**How to complete this task:**
From the line containing "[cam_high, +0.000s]" down to the line containing "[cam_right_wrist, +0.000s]" in the records below, reproduce every line exactly, ends included, and omit all others.

(Data entries)
********

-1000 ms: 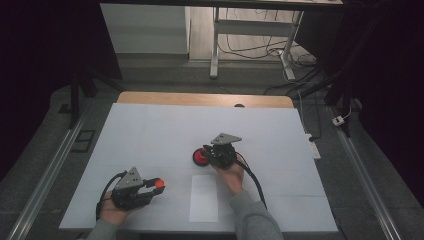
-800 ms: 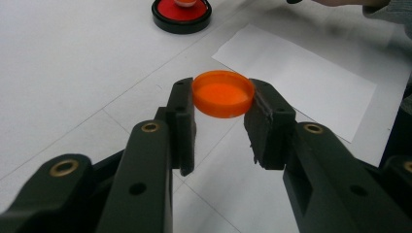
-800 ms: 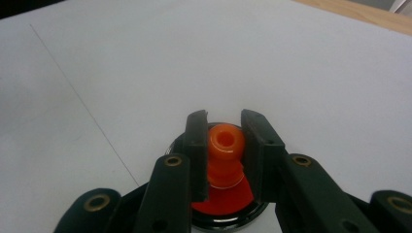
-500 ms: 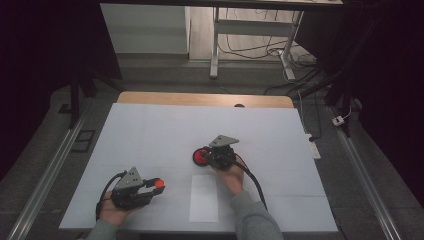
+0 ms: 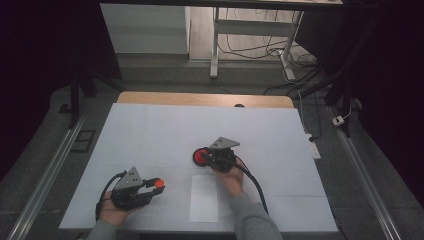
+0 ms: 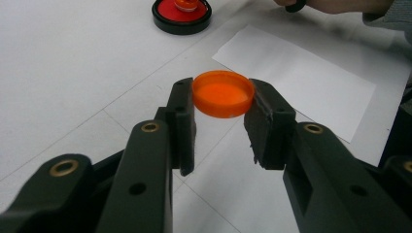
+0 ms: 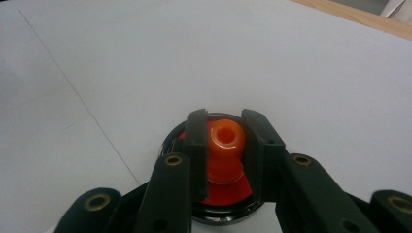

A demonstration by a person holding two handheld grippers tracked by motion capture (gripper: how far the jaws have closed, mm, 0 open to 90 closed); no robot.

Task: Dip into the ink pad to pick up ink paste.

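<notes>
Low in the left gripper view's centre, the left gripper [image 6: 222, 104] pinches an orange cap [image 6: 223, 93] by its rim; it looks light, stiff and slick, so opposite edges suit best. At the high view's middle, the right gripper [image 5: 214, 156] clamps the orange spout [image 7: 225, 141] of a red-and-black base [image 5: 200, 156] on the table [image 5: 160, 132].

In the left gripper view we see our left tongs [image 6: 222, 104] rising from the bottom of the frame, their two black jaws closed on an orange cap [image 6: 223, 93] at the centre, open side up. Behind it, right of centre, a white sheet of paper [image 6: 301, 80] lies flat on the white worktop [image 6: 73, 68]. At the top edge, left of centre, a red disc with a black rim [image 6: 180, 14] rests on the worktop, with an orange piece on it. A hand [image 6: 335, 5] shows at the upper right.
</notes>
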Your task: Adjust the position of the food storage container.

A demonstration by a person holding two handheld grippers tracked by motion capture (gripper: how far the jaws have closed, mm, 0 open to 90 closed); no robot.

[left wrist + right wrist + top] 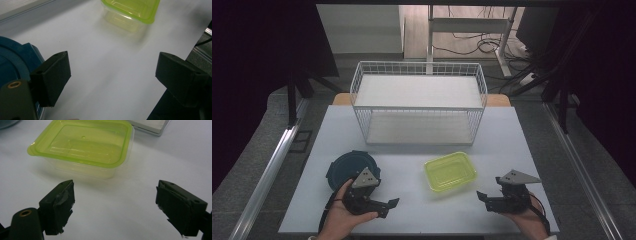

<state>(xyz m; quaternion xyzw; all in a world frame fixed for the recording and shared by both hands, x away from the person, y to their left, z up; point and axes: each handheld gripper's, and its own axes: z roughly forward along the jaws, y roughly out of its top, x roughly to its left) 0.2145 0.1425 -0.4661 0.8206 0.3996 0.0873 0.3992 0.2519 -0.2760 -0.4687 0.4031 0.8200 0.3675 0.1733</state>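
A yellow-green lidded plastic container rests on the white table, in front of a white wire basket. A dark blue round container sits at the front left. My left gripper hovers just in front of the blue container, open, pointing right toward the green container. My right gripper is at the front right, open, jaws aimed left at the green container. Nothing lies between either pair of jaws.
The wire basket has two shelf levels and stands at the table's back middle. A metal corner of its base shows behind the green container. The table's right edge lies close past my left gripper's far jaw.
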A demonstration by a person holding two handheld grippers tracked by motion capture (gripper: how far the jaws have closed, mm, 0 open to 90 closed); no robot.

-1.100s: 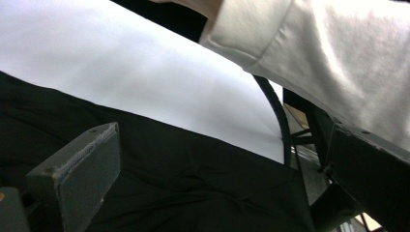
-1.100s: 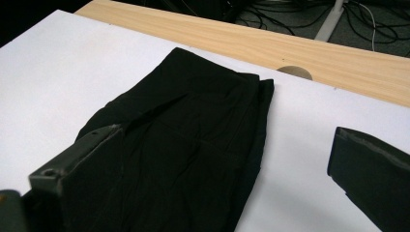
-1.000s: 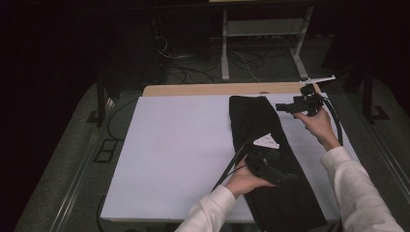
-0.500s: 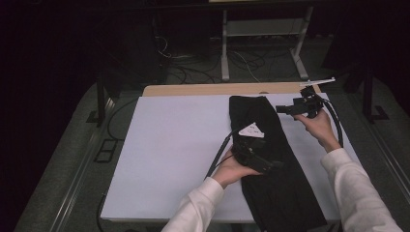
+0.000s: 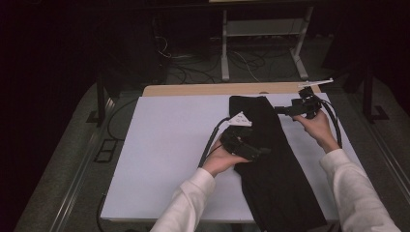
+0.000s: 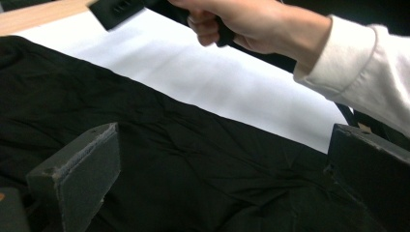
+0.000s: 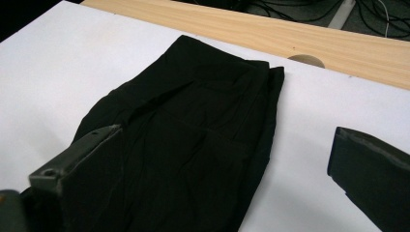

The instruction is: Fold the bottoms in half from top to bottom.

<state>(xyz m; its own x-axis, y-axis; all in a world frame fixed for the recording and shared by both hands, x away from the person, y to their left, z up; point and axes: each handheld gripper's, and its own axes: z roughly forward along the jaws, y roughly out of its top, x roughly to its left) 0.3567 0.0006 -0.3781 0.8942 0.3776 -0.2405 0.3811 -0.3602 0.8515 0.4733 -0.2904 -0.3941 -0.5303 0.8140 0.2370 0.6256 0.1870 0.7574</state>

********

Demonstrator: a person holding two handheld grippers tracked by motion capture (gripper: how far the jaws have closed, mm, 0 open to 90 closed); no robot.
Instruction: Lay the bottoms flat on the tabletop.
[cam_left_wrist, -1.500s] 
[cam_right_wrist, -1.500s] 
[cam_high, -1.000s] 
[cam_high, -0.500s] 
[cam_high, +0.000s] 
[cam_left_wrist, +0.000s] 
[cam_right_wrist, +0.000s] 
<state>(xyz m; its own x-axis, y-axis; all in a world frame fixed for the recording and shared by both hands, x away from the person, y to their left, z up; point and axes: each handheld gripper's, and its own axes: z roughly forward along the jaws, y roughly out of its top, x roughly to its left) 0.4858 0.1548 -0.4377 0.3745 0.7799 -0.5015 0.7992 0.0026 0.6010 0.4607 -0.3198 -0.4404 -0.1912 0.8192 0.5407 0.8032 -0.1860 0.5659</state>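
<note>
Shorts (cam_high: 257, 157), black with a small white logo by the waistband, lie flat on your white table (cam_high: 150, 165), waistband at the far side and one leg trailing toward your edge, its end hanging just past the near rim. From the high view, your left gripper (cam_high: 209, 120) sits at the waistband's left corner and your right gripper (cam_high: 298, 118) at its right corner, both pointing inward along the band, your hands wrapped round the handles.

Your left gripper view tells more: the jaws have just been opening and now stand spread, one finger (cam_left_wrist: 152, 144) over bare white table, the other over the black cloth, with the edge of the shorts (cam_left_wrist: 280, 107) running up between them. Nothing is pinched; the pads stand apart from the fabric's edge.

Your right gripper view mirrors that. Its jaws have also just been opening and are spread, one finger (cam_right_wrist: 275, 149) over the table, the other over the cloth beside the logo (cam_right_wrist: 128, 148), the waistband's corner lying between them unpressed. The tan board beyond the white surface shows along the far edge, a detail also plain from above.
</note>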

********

**Solution to this task:**
[cam_high, +0.000s] 
[cam_left_wrist, +0.000s] 
[cam_right_wrist, +0.000s] 

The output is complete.